И в ответ на шорох, вздох, движение — сбежал с лестницы, вместе с Ромкиным скандальным прошлым, вместе со своей бесплодной, несчастной, отчаянной любовью, вместе с собственным кошмаром — в холод и темноту. Один.
«Не смей за мной идти», — и грохнула входная дверь, как закрылась дверь между двумя несмежными мирами.
Ромка стоял, прислонясь к дверному косяку, приходя в себя от незнакомой немыслимой боли и такого же немыслимого блаженства, пытаясь понять — когда Полина в лиловом халатике на гибком нагом теле высунулась из квартирного тепла, сама сонно теплая, мягкая, разнеженная, мурлыкнула:
— Ну что ты здесь делаешь? Ты скоро?
— Сашка заходил, — сказал Ромка и закрыл вторую дверь между своим и Шуркиным миром.

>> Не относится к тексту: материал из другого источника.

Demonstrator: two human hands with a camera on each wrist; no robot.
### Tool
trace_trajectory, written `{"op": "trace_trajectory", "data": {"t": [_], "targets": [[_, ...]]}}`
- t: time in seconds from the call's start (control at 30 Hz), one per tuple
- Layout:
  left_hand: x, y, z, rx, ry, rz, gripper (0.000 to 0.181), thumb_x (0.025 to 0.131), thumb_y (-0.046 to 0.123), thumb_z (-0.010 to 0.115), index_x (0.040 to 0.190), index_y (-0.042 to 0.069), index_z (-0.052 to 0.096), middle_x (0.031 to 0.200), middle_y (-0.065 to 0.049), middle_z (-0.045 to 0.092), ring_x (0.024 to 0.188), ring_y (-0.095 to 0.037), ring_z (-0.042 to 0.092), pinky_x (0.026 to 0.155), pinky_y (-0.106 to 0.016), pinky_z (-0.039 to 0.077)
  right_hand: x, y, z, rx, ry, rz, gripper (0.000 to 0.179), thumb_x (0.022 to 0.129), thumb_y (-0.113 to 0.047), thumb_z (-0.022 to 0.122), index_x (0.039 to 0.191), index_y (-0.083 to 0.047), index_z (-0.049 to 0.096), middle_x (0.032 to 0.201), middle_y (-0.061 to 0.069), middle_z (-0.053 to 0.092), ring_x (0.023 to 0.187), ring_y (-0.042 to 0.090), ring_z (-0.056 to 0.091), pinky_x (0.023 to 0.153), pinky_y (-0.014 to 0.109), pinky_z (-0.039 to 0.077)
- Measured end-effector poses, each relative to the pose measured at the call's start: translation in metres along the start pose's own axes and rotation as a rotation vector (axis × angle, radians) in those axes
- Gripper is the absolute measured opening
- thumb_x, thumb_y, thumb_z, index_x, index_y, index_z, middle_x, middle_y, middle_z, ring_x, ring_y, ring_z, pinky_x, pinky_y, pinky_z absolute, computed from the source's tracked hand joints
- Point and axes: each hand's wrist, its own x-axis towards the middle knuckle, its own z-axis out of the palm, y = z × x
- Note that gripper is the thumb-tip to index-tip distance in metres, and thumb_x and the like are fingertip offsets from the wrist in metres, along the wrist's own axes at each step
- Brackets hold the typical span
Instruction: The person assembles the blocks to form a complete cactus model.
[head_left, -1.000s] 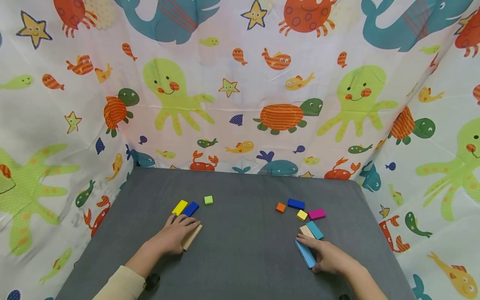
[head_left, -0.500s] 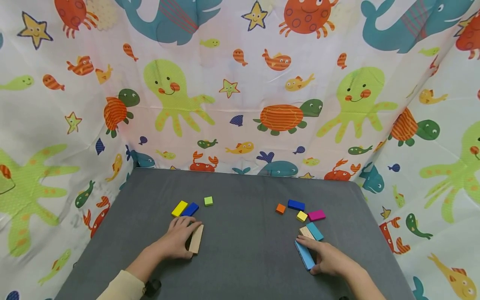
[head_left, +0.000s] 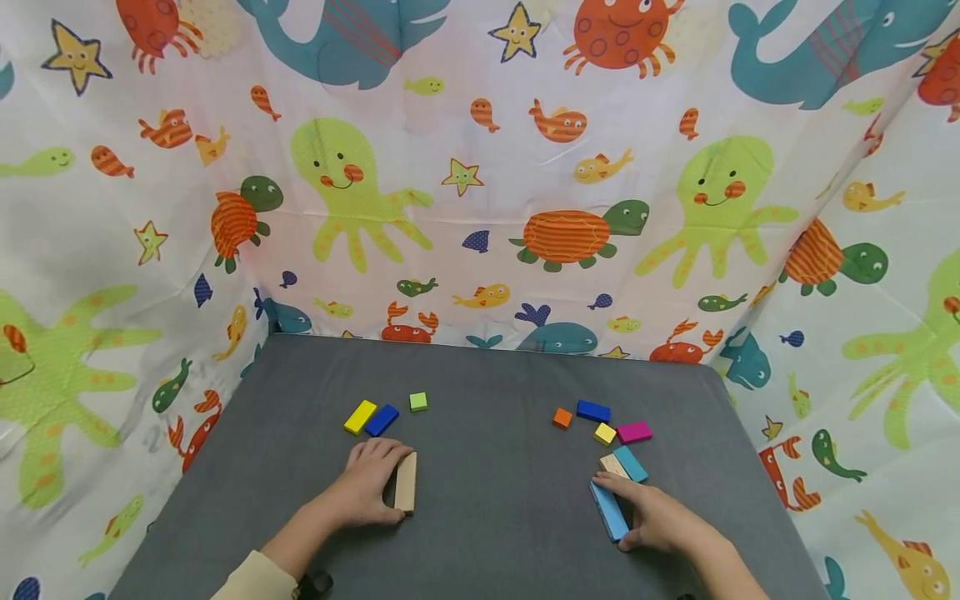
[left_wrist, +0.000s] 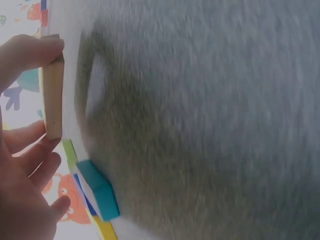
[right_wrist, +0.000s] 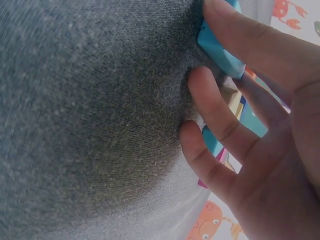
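Note:
In the head view my left hand (head_left: 367,487) pinches a long plain wooden block (head_left: 406,483) between thumb and fingertips, one at each end. The left wrist view shows that block (left_wrist: 52,95) raised, its shadow apart from it on the cloth. A teal block (left_wrist: 100,192) lies beyond the fingers there, hidden by the hand in the head view. On the right, my right hand (head_left: 663,517) grips a long light blue block (head_left: 609,512) by its ends, thumb at the near end. Just past its fingertips lie a small wooden block (head_left: 613,463) and a blue-teal block (head_left: 630,463), side by side.
Beyond the left hand lie a yellow block (head_left: 360,417), a blue block (head_left: 382,420) and a green cube (head_left: 417,402). At right are an orange cube (head_left: 562,418), another blue block (head_left: 593,411), a yellow cube (head_left: 604,433) and a magenta block (head_left: 634,431). A patterned curtain (head_left: 465,217) borders the grey table.
My left hand has moved right and slightly nearer with the wooden block, turning it from slanted to nearly straight away from me. The right hand with the light blue block has barely moved.

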Motion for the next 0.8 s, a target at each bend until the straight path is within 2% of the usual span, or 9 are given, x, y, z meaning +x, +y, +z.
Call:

— И что ему нужно среди ночи? Ты прости, солнышко, но не люблю я, когда он сюда…
— Он больше не придет, — огрызнулся Ромка с неожиданным раздражением. — Никогда, ясно?
И смотрел, как милое Полькино личико расцвело розовыми сполохами победительного удовольствия, как вспыхнула улыбка, яркая, как солнечный зайчик — но не дал ей себя обнять, хотя руки у нее были млечно теплы.
И даже когда Ромка пошел в кухню, где теперь поселился настоящий уют и все блестело чистотой, даже когда он достал из шкафа бутылку коньяка и сделал несколько глотков прямо из горлышка — Полина и тогда ничего не сказала. Потому что сегодня закончилось ее двусмысленное положение и Ромкина стыдная блажь — а за это грех не выпить, конечно, грех. А Ромка пил и видел с необыкновенной ясностью свою долгую, спокойную, правильную жизнь. Польку в фате и белом платье, Польку с коляской, себя — в своем офисе, превратившемся в солидную богатую фирму, себя — в собственном автомобиле, себя — у мангала на даче, себя — с Полькой на пляже. Жизнь будет реальная. Взрослая жизнь. И все всегда пойдет как надо, и Ромка никогда больше не коснется мечом плеча вассала и не объявит войну, и не отправится в странствия по невозможным местам, и сумасшедший парень, который когда-то стоял перед Ромкой на коленях и обнимал его ноги, и смотрел снизу вверх обожающим взглядом — останется только в редких тревожных снах.
— Полинка, выходи за меня замуж, — сказал он, поставив бутылку.
И больше не сопротивлялся ее порывистым объятиям — чтобы они удержали от последних приступов нерационального желания выскочить на улицу, в ночь, метель, холод, за ТЕМ, в его беду, одиночество и боль.